Levei tantos anos para entender “tudo” o que estava contido nessas frases – tantos anos...

Naquele momento eu queria ter dito: “Mãe, eu não estou grávida e não quero casar, mas ele disse que se não casar com ele, ele vai contar pra todo mundo que a gente já transou...”. Mas eu não disse nada, só chorei minha impotência.

Sabe, no fim, foi bom ter casado com aquele cara – sem ele, talvez jamais tivesse saído do meu mundinho de desejos de vingança e de impotência – bom, na verdade, ele não foi o único responsável pela minha saída daquele estado de coisas, a vida me foi “farta” em “oportunidades”.

Mas, vamos voltar a nós.

Eu queria que soubesse de algumas coisas muito importantes pra mim.

Quero dizer que amo meu pai – muito! E que sei que ele me ama – muito! Mas em toda a minha vida eu sempre soube e sempre senti e percebi que ele é meu pai, não meu homem. Sempre soube disso. Eu não o desejaria pra meu homem – sempre gostei de homens mais jovens... rsrsrsr Às vezes senti que te incomodava o nosso amar – meu e dele. Talvez, se conversássemos mais, pudéssemos ter falado sobre isso. Mas falo agora. Meu pai é tão querido pra mim quanto é minha mãe. Entre nós existe também menos conversa do que eu gostaria que houvesse – e houve vezes, acredite – em que cogitei “virar os sapatos” pra ele também...

Sabe o que eu penso, mãe? Penso que a gente complica muito a nossa vida – todo mundo. Acho que é normal! Mas é um porre. Sinto que eu poderia conversar mais com meu filho, e sinto que muita coisa entre nós está sendo deixada de ser dita – por motivos diversos... Com a minha menina é diferente – acho que nos falamos algo bem perto do tudo.

Mas quer saber? Por incrível que pareça, sinto que aprendi a falar, com você...

Tenho lido muito, você sabe – há alguns anos comecei a ler e acho que já compensei tantos anos sem leitura no passado. Nessas leituras vou descobrindo coisas de mim – vou me vendo e me percebendo com olhos cada vez mais aguçados... E acho que vou gostando de mim. Isso é muito bom, porque na medida em que gosto mais de mim, sinto que algo se transborda e se espalha a minha volta.

Nesse espalhar, deixei muito “gostar” e “amar” chegar até você, sabia?

Eu aprendi muito na minha vida, mãe. E das coisas que aprendi, gosto de ter comigo o reconhecimento de quem me ensinou, quem me deu as oportunidades – porque acredito muito na gratidão e desejo agradecer àqueles que me ensinam e me dão oportunidades.
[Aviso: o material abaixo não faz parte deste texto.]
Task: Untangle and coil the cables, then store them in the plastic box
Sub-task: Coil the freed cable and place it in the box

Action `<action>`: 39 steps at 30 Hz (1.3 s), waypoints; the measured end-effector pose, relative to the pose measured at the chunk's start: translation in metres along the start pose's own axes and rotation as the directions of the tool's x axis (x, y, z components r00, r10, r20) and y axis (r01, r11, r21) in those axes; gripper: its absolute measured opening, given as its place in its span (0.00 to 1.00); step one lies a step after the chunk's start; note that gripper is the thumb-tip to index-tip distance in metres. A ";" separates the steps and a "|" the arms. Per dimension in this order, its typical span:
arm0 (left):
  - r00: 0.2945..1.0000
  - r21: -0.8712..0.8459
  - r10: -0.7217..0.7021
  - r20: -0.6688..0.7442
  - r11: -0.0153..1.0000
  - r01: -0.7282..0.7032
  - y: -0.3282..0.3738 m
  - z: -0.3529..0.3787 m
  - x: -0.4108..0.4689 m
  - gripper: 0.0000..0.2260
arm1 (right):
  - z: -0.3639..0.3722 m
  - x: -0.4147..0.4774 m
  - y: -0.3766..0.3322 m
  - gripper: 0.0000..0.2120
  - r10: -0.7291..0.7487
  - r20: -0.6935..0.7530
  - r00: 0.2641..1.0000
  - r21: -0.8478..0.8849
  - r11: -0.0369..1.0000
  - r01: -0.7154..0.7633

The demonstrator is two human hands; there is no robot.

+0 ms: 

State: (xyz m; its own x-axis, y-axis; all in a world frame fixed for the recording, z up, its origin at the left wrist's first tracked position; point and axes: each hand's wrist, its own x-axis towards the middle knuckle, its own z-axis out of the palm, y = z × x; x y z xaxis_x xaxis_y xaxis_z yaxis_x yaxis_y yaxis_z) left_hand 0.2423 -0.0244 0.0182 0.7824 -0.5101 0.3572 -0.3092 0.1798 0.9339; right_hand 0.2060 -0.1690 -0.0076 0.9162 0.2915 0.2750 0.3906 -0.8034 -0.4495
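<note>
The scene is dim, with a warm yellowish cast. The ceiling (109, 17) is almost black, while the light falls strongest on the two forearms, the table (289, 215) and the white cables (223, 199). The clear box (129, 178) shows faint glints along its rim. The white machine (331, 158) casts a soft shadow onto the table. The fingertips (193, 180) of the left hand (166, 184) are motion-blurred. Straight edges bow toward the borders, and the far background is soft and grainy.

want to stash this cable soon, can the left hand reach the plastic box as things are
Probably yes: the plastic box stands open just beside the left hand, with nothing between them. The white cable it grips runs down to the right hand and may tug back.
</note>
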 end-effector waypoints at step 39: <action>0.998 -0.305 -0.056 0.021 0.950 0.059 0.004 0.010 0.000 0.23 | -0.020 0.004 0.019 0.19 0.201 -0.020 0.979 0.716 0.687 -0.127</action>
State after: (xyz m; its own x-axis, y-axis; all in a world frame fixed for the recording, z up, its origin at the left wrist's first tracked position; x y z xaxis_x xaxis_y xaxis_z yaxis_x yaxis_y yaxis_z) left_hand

Assim, queria te agradecer por algumas coisas. A lista não é muito longa, mas acho que pode ser um bom começo.

Quero te agradecer, do fundo do meu coração:

- pelos nove meses que me carregou, sendo que havia opções de não fazê-lo;

- por ter me carregado os nove meses e ter se cuidado, de forma que eu nascesse forte e saudável;

- por ter cuidado de mim, sempre que eu estive doente ou, de alguma forma, mais dependente;

- por ter sempre garantido o meu sustento e estudos,

- por ter me ensinado a ser justa e honesta;

- por ter enfeitado as paredes da cozinha com aquelas fotos de comidas gostosas e me ensinado a “fazer de conta” quando as coisas não vão tão bem,

- por ter ido à faculdade depois de ter estado tanto tempo longe da escola e ter se formado uma advogada, com oito filhos paridos – essa lição é uma de minhas favoritas – sua força, persistência e valentia;

- por ter tido coragem de enfrentar uma separação e mais ainda pela coragem de enfrentar a reconciliação;

- por ser louca de pedra (minha maior inspiração);

- por ter me possibilitado ver que sou um ser provido de dons – exatamente como você – não há limites para os amores, não há limites para os dons, para as habilidades, para os sonhos...

- por me fazer perceber que amar é poder pensar em “virar os sapatos”, mas jamais mantê-los virados;

- por me permitir seguir meu rumo – meus rumos – sem jamais me impor limites relativos a minha capacidade de rumar...;

- por ser louca de pedra (já disse isso, mas vale repetir) – essa loucura é inspiração de vida, é puxão de orelha em todos aqueles que pensam que a vida não vale a pena;

- por ser linda – sempre tive tanto orgulho da “minha mãe”;

- por cuidar do meu pai, como cuidou dos meus irmãos amados;

- por manter nossa família mais unida do que qualquer outra família que eu conheço;

- por me oferecer o sabor do amor à culinária e às artes manuais;

- por estar aí – na frente deste computador – à frente das mulheres de sua idade – outra grande inspiração;

- por ser, enfim, a minha mãe – quando talvez houvesse tantas alternativas.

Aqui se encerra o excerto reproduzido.